__Activity__
Your answer must hold only the lines below from the line containing "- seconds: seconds" through the line containing "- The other", each reproduced exactly.

__Information shown__
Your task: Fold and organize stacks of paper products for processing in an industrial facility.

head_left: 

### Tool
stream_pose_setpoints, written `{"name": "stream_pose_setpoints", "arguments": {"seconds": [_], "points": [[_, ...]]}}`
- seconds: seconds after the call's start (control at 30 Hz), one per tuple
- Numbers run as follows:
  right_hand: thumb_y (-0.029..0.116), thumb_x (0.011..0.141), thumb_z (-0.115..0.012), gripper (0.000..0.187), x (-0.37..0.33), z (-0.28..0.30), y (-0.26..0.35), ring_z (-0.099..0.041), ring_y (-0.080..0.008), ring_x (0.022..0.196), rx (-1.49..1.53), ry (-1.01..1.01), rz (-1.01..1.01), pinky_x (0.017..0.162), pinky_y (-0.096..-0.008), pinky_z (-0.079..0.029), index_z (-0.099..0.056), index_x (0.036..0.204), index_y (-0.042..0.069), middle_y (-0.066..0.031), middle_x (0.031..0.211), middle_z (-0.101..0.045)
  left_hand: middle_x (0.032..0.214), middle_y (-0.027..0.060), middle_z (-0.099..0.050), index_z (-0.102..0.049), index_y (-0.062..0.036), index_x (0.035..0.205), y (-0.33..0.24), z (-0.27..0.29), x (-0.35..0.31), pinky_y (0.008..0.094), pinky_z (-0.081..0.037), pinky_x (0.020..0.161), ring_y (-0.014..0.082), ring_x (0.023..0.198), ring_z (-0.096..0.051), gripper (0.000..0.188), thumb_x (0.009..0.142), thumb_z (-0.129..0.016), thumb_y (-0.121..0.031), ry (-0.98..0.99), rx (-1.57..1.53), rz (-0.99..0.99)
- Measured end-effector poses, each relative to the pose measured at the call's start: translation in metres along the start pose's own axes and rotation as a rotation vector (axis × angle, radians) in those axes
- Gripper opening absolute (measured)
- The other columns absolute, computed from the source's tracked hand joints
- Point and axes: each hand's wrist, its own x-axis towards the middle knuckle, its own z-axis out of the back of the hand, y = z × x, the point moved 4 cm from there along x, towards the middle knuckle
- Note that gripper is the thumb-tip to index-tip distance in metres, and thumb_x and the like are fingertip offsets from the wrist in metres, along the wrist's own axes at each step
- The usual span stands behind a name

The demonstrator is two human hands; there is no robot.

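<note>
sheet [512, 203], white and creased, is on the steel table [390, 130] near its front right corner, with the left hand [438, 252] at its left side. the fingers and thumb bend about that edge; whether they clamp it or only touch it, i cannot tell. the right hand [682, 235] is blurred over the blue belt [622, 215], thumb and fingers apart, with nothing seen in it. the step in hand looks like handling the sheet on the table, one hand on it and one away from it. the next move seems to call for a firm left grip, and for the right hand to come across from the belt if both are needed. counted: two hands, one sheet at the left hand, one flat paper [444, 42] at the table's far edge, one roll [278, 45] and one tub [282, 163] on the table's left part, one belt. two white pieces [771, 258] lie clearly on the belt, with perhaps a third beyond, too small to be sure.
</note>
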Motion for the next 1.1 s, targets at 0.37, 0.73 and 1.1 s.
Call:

__Result of this task__
- seconds: seconds after the call's start (control at 30 Hz), one per tuple
- Numbers run as follows:
  right_hand: thumb_y (-0.029..0.116), thumb_x (0.011..0.141), thumb_z (-0.115..0.012), gripper (0.000..0.187), x (-0.37..0.33), z (-0.28..0.30), y (-0.26..0.35), ring_z (-0.099..0.041), ring_y (-0.080..0.008), ring_x (0.022..0.196), rx (-1.49..1.53), ry (-1.01..1.01), rz (-1.01..1.01), pinky_x (0.017..0.162), pinky_y (-0.096..-0.008), pinky_z (-0.079..0.029), index_z (-0.099..0.056), index_x (0.036..0.204), index_y (-0.042..0.069), middle_y (-0.066..0.031), middle_x (0.031..0.211), middle_z (-0.101..0.045)
  left_hand: middle_x (0.032..0.214), middle_y (-0.027..0.060), middle_z (-0.099..0.050), index_z (-0.102..0.049), index_y (-0.062..0.036), index_x (0.035..0.205), y (-0.33..0.24), z (-0.27..0.29), x (-0.35..0.31), pinky_y (0.008..0.094), pinky_z (-0.081..0.037), pinky_x (0.020..0.161), ring_y (-0.014..0.082), ring_x (0.023..0.198), ring_z (-0.096..0.051), gripper (0.000..0.188), thumb_x (0.009..0.142), thumb_z (-0.129..0.016), thumb_y (-0.121..0.031), ry (-0.98..0.99), rx (-1.57..1.53), rz (-0.99..0.99)
- Measured end-effector poses, each relative to the pose measured at the call's start: translation in metres along the start pose's own axes and rotation as a rotation vector (axis × angle, radians) in those axes
- Gripper opening absolute (measured)
- The other columns absolute, computed from the source's tracked hand joints

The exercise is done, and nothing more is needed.